Problem requirements: What is needed is an exact copy of the entries below, with the pictures left out.

Source material:
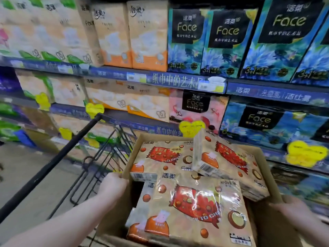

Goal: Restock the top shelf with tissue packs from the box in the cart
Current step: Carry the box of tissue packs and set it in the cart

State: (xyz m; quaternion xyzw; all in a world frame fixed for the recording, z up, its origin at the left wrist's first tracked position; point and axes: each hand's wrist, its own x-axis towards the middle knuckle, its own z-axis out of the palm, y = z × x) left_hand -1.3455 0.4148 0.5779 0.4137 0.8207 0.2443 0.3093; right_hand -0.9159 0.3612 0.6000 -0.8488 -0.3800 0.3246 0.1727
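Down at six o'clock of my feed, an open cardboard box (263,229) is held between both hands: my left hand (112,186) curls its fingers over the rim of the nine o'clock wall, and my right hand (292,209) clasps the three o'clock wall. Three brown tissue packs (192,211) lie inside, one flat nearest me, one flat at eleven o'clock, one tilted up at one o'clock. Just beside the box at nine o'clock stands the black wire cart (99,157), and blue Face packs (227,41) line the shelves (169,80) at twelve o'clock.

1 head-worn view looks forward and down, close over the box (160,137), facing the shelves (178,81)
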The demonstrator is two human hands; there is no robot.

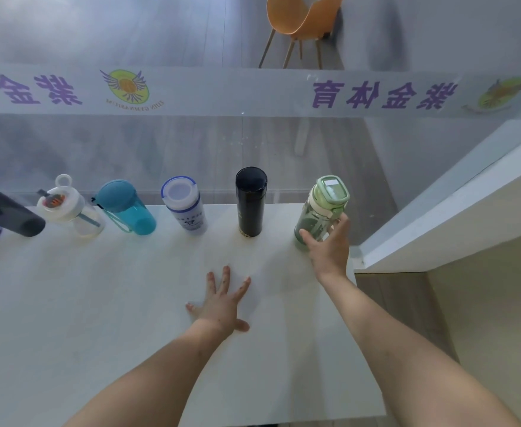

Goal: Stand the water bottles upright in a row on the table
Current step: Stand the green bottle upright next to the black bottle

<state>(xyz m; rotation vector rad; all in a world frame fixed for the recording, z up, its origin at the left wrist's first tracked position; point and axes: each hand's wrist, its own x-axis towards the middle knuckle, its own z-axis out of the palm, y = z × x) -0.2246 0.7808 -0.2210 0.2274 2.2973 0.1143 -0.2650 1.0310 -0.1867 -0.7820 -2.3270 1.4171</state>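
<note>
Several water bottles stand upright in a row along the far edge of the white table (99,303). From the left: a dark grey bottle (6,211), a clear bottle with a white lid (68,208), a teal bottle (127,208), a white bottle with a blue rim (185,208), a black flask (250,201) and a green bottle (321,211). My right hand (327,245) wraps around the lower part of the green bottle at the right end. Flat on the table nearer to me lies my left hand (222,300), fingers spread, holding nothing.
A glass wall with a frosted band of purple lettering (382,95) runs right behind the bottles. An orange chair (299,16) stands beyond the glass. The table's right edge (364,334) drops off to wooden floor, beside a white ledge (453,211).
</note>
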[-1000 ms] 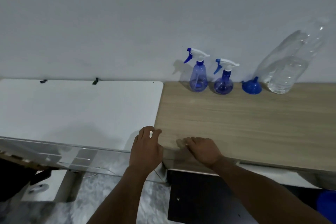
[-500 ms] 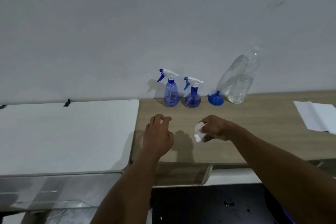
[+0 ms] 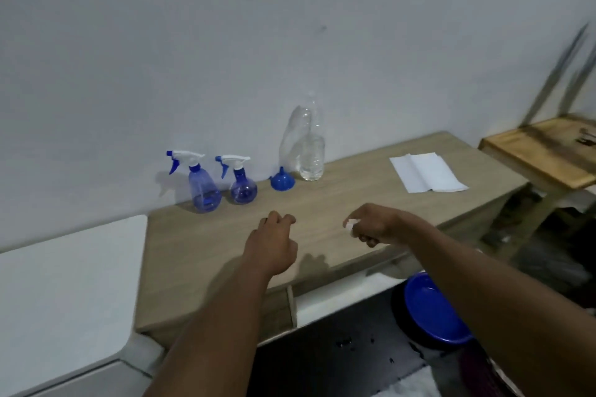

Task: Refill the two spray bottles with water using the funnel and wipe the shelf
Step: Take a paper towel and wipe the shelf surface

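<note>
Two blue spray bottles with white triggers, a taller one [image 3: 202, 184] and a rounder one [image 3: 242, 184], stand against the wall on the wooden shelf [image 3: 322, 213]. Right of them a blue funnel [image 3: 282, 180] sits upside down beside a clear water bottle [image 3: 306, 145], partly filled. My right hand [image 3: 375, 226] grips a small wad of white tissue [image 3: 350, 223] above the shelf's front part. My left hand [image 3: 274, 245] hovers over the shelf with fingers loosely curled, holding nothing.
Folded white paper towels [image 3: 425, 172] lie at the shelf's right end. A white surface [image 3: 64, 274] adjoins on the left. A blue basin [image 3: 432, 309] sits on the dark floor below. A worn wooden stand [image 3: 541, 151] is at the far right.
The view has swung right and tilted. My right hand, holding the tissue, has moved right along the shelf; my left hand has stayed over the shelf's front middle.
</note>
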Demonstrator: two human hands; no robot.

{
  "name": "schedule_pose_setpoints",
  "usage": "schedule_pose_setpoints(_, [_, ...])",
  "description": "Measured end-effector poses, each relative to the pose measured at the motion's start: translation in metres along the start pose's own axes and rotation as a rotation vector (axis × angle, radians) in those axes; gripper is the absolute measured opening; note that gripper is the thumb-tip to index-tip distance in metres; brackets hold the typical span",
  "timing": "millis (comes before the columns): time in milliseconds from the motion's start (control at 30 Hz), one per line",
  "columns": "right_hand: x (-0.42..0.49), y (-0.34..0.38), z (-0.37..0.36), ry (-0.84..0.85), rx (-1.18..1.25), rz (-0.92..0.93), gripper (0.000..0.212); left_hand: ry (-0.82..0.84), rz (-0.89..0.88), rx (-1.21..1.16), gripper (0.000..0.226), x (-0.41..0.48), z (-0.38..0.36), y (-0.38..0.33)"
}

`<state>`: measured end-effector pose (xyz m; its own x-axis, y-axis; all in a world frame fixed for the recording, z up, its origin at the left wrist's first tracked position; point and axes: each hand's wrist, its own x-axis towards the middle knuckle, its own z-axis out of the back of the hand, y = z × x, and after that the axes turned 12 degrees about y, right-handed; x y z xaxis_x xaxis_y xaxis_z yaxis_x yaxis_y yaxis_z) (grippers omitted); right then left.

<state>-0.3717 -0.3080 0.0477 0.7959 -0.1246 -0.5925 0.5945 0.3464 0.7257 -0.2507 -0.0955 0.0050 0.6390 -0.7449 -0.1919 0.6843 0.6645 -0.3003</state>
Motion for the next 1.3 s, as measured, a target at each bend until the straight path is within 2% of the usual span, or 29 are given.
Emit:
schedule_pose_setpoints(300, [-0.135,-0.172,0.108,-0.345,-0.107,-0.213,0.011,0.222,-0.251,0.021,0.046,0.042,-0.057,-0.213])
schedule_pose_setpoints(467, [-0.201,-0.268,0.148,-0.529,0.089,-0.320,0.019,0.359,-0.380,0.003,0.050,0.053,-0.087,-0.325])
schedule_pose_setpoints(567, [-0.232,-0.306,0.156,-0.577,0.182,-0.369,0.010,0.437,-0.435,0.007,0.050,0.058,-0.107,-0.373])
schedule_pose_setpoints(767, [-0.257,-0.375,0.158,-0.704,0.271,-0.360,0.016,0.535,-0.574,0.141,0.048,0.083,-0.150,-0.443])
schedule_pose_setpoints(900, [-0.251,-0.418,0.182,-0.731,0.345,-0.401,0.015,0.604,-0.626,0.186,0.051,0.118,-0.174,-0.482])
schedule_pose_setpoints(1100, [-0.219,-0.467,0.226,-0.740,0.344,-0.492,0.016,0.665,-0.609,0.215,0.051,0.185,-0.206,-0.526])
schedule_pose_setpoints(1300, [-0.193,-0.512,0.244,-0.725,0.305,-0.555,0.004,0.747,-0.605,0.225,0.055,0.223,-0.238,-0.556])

Result of the task:
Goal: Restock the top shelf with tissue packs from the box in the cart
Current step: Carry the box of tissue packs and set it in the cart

State: (xyz m; quaternion xyzw; all in a world frame fixed for the recording, z up, its origin at the left wrist's first tracked position; point and axes: each hand's wrist, its own x-axis towards the middle knuckle, its own z-axis out of the palm, y = z × x) left_hand -1.3455 0.4148 0.5779 0.4137 0.8207 0.2443 0.3093; right_hand -0.9159 0.3612 0.6000 -0.8488 -0.3800 0.3246 0.1727
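Down at six o'clock of my feed, an open cardboard box (263,229) is held between both hands: my left hand (112,186) curls its fingers over the rim of the nine o'clock wall, and my right hand (292,209) clasps the three o'clock wall. Three brown tissue packs (192,211) lie inside, one flat nearest me, one flat at eleven o'clock, one tilted up at one o'clock. Just beside the box at nine o'clock stands the black wire cart (99,157), and blue Face packs (227,41) line the shelves (169,80) at twelve o'clock.

1 head-worn view looks forward and down, close over the box (160,137), facing the shelves (178,81)
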The demonstrator is two human hands; there is no robot.


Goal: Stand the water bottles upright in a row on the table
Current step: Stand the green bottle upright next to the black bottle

<state>(xyz m; rotation vector rad; all in a world frame fixed for the recording, z up, its origin at the left wrist's first tracked position; point and axes: each hand's wrist, its own x-axis towards the middle knuckle, its own z-axis out of the palm, y = z × x) -0.2246 0.7808 -0.2210 0.2274 2.2973 0.1143 -0.2650 1.0310 -0.1867 -0.7820 -2.3270 1.4171</state>
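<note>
Several water bottles stand upright in a row along the far edge of the white table (99,303). From the left: a dark grey bottle (6,211), a clear bottle with a white lid (68,208), a teal bottle (127,208), a white bottle with a blue rim (185,208), a black flask (250,201) and a green bottle (321,211). My right hand (327,245) wraps around the lower part of the green bottle at the right end. Flat on the table nearer to me lies my left hand (222,300), fingers spread, holding nothing.
A glass wall with a frosted band of purple lettering (382,95) runs right behind the bottles. An orange chair (299,16) stands beyond the glass. The table's right edge (364,334) drops off to wooden floor, beside a white ledge (453,211).
</note>
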[-1000 ms] 
[-500 ms] 
[+0 ms] 

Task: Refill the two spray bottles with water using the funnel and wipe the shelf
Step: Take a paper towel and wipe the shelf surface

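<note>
Two blue spray bottles with white triggers, a taller one [image 3: 202, 184] and a rounder one [image 3: 242, 184], stand against the wall on the wooden shelf [image 3: 322, 213]. Right of them a blue funnel [image 3: 282, 180] sits upside down beside a clear water bottle [image 3: 306, 145], partly filled. My right hand [image 3: 375, 226] grips a small wad of white tissue [image 3: 350, 223] above the shelf's front part. My left hand [image 3: 274, 245] hovers over the shelf with fingers loosely curled, holding nothing.
Folded white paper towels [image 3: 425, 172] lie at the shelf's right end. A white surface [image 3: 64, 274] adjoins on the left. A blue basin [image 3: 432, 309] sits on the dark floor below. A worn wooden stand [image 3: 541, 151] is at the far right.
The view has swung right and tilted. My right hand, holding the tissue, has moved right along the shelf; my left hand has stayed over the shelf's front middle.
</note>
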Demonstrator: two human hands; no robot.

{
  "name": "schedule_pose_setpoints",
  "usage": "schedule_pose_setpoints(_, [_, ...])",
  "description": "Measured end-effector poses, each relative to the pose measured at the motion's start: translation in metres along the start pose's own axes and rotation as a rotation vector (axis × angle, radians) in those axes; gripper is the absolute measured opening; note that gripper is the thumb-tip to index-tip distance in metres; brackets hold the typical span",
  "timing": "millis (comes before the columns): time in milliseconds from the motion's start (control at 30 Hz), one per line",
  "columns": "right_hand: x (-0.42..0.49), y (-0.34..0.38), z (-0.37..0.36), ry (-0.84..0.85), rx (-1.18..1.25), rz (-0.92..0.93), gripper (0.000..0.212); left_hand: ry (-0.82..0.84), rz (-0.89..0.88), rx (-1.21..1.16), gripper (0.000..0.226), x (-0.41..0.48), z (-0.38..0.36), y (-0.38..0.33)"
}

`<state>`: measured end-effector pose (xyz m; its own x-axis, y-axis; all in a world frame fixed for the recording, z up, its origin at the left wrist's first tracked position; point and axes: each hand's wrist, its own x-axis towards the middle knuckle, its own z-axis out of the back of the hand, y = z × x, and after that the axes turned 12 degrees about y, right-handed; x y z xaxis_x xaxis_y xaxis_z yaxis_x yaxis_y yaxis_z) (grippers omitted); right then left.

<state>-0.3717 -0.3080 0.0477 0.7959 -0.1246 -0.5925 0.5945 0.3464 0.7257 -0.2507 -0.0955 0.0050 0.6390 -0.7449 -0.1919 0.6843 0.6645 -0.3003</state>
Motion for the next 1.3 s, as measured, a target at each bend until the straight path is within 2% of the usual span, or 29 are given.
Emit:
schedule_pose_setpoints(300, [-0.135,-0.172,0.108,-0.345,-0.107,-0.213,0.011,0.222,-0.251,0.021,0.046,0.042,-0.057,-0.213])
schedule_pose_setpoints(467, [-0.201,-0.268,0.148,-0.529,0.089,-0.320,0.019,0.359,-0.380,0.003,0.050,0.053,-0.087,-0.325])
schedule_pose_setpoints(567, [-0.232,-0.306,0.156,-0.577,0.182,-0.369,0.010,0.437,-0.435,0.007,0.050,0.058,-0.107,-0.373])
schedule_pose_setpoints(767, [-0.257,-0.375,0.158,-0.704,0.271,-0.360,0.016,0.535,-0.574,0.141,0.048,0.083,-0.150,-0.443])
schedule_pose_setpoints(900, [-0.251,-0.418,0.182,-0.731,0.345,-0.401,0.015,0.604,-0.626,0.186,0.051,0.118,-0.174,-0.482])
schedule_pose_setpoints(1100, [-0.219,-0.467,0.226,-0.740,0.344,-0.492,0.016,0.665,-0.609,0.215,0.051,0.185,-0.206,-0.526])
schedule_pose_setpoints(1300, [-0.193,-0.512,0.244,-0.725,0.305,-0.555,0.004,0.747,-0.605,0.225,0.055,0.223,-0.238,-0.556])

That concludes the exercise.